You think it's a superpower that an animal with an extremely sensitive nose can smell that a biological organism is emitting smells of decay and death? Keep in mind, death is a process and these are advanced dementia patients, they DO have a smell as I have volunteered in the building and met many of the patients (before COVID). This is not new to science, there are human individuals world-wide who can smell diseases, for instance the Scottish woman who a physician proved could smell Parkinson's on testing her sniffing of numerous T-shirts. Biological processes can emit smells, it's really not a superpower.
By the way, in medicine, you don't need to do a randomized controlled trial to be considered a "real study". Do you think the study that found out that HIV was killing gay men in San Fransisco, a case-series study without any trial or randomization, was not a "real study"? Case series and observations are valid real studies, though not gold standards for establishing broad truths.
If you get 20 Oscars and 20 normal cats, feel free to do the RCT, or you can take a moment and do some simple Googling before going full-on skpetic on a situation you don't know anything about.
What is funny is someone killed Oscar with a bed pan after the original story come out. Sure it also is probably not true (The story also sounds apocryphal), but we can pick our realities -
Tech is interesting, title is clickbait. There are many important conditions which will leave no trace outside the body. This is why long term I’m excited about ultrasound getting cheaper, allowing individuals to look inside themselves more frequently.

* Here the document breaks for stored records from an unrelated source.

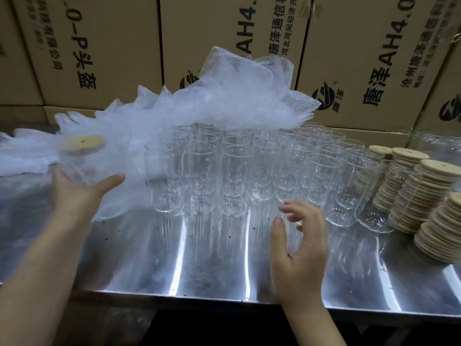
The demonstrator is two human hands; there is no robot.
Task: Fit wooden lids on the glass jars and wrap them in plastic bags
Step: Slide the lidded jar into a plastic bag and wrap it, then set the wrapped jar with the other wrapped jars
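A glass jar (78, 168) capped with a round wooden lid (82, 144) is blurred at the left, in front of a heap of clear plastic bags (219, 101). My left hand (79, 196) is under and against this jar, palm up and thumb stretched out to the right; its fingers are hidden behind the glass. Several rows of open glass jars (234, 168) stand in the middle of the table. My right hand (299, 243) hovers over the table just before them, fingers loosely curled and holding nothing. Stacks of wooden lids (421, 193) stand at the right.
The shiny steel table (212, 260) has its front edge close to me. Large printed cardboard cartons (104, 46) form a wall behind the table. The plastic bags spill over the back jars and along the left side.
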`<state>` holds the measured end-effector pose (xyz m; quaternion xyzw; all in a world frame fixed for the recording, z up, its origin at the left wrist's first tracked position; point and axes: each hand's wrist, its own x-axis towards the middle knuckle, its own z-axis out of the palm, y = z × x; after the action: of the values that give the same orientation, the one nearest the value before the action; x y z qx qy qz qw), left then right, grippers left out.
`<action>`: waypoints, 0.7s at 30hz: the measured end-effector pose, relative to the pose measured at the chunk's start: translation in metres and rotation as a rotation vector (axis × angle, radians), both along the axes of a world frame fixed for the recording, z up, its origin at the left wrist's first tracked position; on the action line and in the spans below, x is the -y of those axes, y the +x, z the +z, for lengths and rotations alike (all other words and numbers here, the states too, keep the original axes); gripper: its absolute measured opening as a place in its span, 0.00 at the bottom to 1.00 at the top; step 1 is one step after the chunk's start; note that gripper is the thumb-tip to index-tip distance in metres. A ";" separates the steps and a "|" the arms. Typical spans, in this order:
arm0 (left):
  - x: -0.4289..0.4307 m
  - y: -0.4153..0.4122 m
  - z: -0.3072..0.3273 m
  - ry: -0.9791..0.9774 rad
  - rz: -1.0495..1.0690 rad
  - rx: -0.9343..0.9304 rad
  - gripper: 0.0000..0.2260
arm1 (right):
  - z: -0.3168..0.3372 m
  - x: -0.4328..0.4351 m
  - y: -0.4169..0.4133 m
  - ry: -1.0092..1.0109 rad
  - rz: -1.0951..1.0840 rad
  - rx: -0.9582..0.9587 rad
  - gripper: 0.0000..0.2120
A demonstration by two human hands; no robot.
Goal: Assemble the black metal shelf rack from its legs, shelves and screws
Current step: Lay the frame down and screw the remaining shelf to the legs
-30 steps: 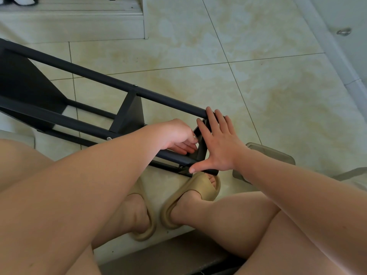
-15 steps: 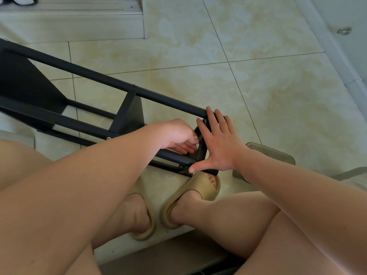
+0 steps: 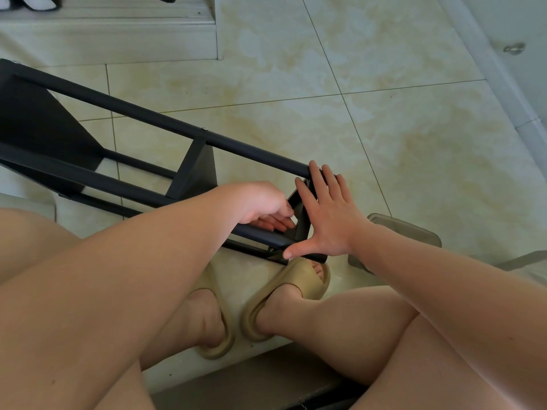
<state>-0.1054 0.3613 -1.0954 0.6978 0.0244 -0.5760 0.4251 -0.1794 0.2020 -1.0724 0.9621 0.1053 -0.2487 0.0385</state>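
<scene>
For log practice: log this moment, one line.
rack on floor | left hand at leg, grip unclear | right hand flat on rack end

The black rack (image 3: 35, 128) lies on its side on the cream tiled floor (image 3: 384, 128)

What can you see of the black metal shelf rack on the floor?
The black metal shelf rack lies on its side on the tiled floor, matte round legs joined by flat shelves, partly assembled, with a screw head showing. The right hand presses flat against its near end; the left hand reaches inside there.
</scene>
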 end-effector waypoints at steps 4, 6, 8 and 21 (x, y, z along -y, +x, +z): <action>-0.001 -0.001 0.004 0.020 -0.051 0.061 0.05 | -0.001 0.000 0.000 0.003 0.000 0.004 0.72; -0.002 -0.001 0.006 0.029 -0.089 0.098 0.04 | -0.001 0.000 0.000 0.005 0.001 0.006 0.72; -0.003 0.000 0.007 0.031 -0.124 0.127 0.03 | -0.001 0.000 -0.001 0.010 -0.002 0.007 0.72; -0.010 0.002 0.007 0.093 -0.445 0.318 0.06 | -0.001 0.000 0.000 0.006 -0.005 0.006 0.72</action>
<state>-0.1035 0.3710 -1.0879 0.7866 -0.1699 -0.5365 0.2542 -0.1796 0.2024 -1.0735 0.9632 0.1035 -0.2456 0.0354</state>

As a novel signal or biomarker, figuring out aromatic traces of diseases we didn’t even know about seems cool too. So in that sense this is interesting.

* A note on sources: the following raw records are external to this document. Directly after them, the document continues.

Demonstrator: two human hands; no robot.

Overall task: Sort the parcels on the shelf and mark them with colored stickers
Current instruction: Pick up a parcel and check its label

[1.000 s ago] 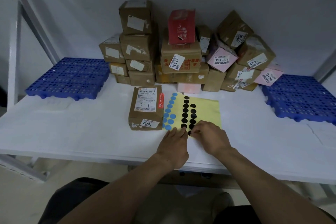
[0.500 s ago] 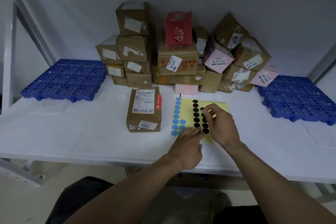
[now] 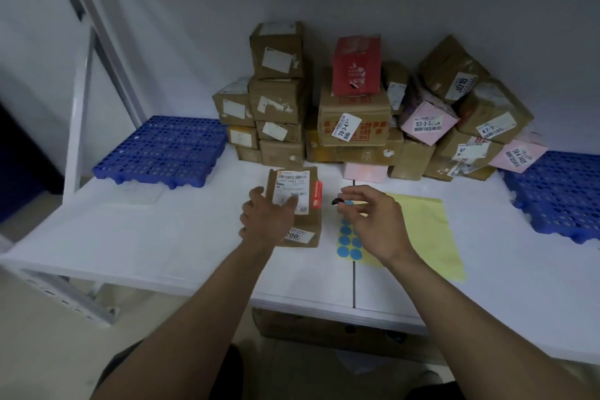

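Right hand (image 3: 373, 217) has lifted off the yellow sticker sheet (image 3: 428, 234) pinching a black sticker (image 3: 337, 202), now just right of the brown parcel (image 3: 297, 208) under the flat, open left hand (image 3: 268, 221); marking likely next.
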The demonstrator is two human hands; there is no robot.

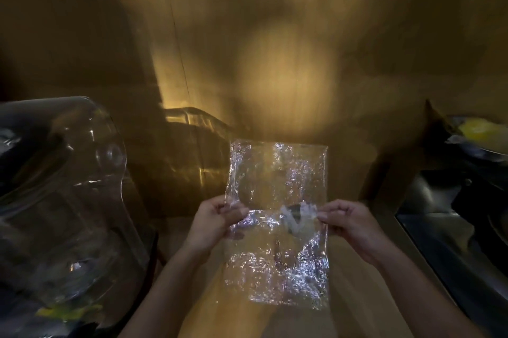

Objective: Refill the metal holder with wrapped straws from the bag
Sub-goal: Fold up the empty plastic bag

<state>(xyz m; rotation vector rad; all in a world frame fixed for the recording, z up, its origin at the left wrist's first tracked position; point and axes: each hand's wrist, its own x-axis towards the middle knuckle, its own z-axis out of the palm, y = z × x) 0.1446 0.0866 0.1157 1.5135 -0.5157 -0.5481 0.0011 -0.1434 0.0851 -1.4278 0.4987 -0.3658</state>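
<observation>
A crinkled clear plastic bag [277, 222] hangs upright in front of me, held at mid-height by both hands. My left hand [214, 219] pinches its left edge and my right hand [349, 220] pinches its right edge. Something whitish and crumpled [295, 218] shows through the plastic near my right fingers; I cannot tell whether it is wrapped straws. The bag looks nearly flat. No metal holder is visible.
A clear plastic chair [63, 194] stands at the left, a second clear chair back [192, 117] behind it. A wooden tabletop [357, 296] lies below the bag. At the right are a dark metal surface [450, 241] and something yellow [481, 130]. The scene is dim and blurred.
</observation>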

But no, diagnosing disease is obviously multimodal. And I’m not at all convinced this would even be the most important modality, even in the distant future.
I'm excited about the prospect of more consumer level medical diagnosis systems. As you say cheaper ultrasound at home would be awesome, and the results could be sent to a trained physician/ai to tell you if the dark mass is supposed to be there. Putting people's health into their own hands is a positive IMHO.
Ahh, I bet this tech will be first used to add one more layer for Big Brother surveillance, and maybe if there is something else to be squeezed from it will be used for medical purposes as the article envision. Hold on to your horses because it's gonna get worse first without knowing if will ever be better after.
"Riad Sarkis, a surgeon and researcher at Saint Joseph University in Beirut, is part of a French–Lebanese project that has trained 18 dogs. Sarkis used the best two performers for the airport trial in Lebanon. The dogs screened 1,680 passengers and found 158 COVID-19 cases that were confirmed by PCR tests. The animals correctly identified negative results with 100% accuracy, and correctly detected 92% of positive cases, according to unpublished results."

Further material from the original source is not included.